THE LEGEND OF MICKEY TUSSLER. Copyright © 2008 by Frank Nappi. All rights reserved. Printed in the United States of America. No part of this book may be used or reproduced in any manner whatsoever without written permission except in the case of brief quotations embodied in critical articles or reviews. For information, address St. Martin’s Press, 175 Fifth Avenue, New York, N.Y. 10010.
ISBN-13: 978-0-312-38109-7
ISBN-10: 0-312-38109-3
First Edition: May 2008
10 9 8 7 6 5 4 3 2 1
For Julia
No game in the world is as tidy and dramatically neat as baseball, with cause and effect, crime and punishment, motive and result, so cleanly defined.
—PAUL GALLICO
Contents
INDIANA—1948
TUSSLER FARM—SOME YEARS BEFORE
MILWAUKEE
BORCHERT FIELD—MAY
INDIANA AND BACK
SUMMER—1948
JULY
MIDSEASON
SUMMER SWOON
TUSSLER FARM—AUGUST
DOG DAYS
WARMING IN THE PEN
TUSSLER FARM—LATE AUGUST
PENNANT RACE
BAKER’S WOODS
MILWAUKEE—SEPTEMBER
THE RACE TIGHTENS
SEPTEMBER 9, 1948
MID-SEPTEMBER
STILL RACING
MILWAUKEE—LATE SEPTEMBER
LAST STAND
ACKNOWLEDGMENTS
INDIANA—1948
The dirt beneath the wheels of Arthur Murphy’s car rose and swirled like the breath of angry giants, lingering in the heavy morning air even after his blue-and-white Plymouth Road King had disappeared around the bend like an apparition. He had been driving all night, with nothing for company but endless rows of cornstalks, a diamond-dotted sky, and a brown paper bag whose torn front exposed the worn words Southern Comfort. He rubbed his eyes with one hand—they burned from the firebrick sun that had slipped over the rolling hills of clover up ahead—and drummed the top of the steering wheel impatiently with his fingers on the other. He was getting too old for this. Twenty-six years with the Braves organization; he had played for them, coached, and was now in his third year as manager of their farm affiliate in Milwaukee. But there he was, still doing a job more commonly associated with guys half his age.

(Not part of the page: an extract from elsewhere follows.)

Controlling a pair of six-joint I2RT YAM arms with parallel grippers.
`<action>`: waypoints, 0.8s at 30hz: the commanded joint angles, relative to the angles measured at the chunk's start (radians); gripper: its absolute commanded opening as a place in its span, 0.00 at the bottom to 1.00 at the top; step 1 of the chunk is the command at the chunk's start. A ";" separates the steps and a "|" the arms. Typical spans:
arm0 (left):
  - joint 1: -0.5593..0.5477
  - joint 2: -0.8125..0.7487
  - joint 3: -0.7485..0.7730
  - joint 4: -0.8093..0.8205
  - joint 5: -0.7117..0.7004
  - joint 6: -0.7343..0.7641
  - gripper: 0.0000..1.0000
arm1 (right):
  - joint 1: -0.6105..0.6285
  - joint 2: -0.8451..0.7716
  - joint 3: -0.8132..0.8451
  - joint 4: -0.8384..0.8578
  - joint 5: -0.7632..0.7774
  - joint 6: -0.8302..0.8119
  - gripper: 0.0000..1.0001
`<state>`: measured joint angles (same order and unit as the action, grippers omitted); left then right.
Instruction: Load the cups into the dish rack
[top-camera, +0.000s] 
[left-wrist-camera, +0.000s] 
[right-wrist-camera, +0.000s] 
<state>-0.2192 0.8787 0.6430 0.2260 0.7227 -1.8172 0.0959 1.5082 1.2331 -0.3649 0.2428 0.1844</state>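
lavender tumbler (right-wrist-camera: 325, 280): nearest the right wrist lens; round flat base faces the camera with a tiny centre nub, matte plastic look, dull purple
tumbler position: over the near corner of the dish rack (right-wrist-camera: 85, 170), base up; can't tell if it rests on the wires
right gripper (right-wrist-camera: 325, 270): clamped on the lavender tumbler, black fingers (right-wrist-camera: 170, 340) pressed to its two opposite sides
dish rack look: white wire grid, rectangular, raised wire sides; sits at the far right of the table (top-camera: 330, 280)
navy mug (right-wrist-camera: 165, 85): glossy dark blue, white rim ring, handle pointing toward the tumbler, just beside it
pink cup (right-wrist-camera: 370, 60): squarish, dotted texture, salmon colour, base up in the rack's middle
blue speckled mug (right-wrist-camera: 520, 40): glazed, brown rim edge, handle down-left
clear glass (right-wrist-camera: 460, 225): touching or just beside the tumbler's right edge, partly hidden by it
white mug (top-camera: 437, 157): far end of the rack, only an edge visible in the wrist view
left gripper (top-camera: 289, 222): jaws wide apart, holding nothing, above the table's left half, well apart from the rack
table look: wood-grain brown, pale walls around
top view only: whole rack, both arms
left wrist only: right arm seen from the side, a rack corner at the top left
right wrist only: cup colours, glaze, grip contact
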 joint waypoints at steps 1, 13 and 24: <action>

“I need you on this one, Murph,” the club’s owner explained. “Do yourself a favor and get your ass out there and find something to help that sorry lot you call a team or I’ll be scouting for managers.” He paused deliberately for effect. His forehead wrinkled. “You’re a good man, Murph. But this is no time for pride, Arthur. We’ve lost our best prospects the last few years to Uncle Sam. Goddamned war. They say it’s over now. Sure. It’s over. But everyone wants to be a soldier all of a sudden. Fucking Japs. Ruined everything. Feels like the whole world’s against us.”
Murph’s stomach burned as he recalled the conversation. It may have been true, all that Dennison had said, but the owner’s tone irked him. And that gratuitous line about him being a good man. Who was he kidding? Murph was inclined to consider the sentiment not so much a compliment but more as bullshit designed to cajole him into accepting another scouting trip that nobody else wanted. Warren Dennison, the owner of the minor-league-affiliate Brewers, didn’t give a rat’s ass about him. Never did.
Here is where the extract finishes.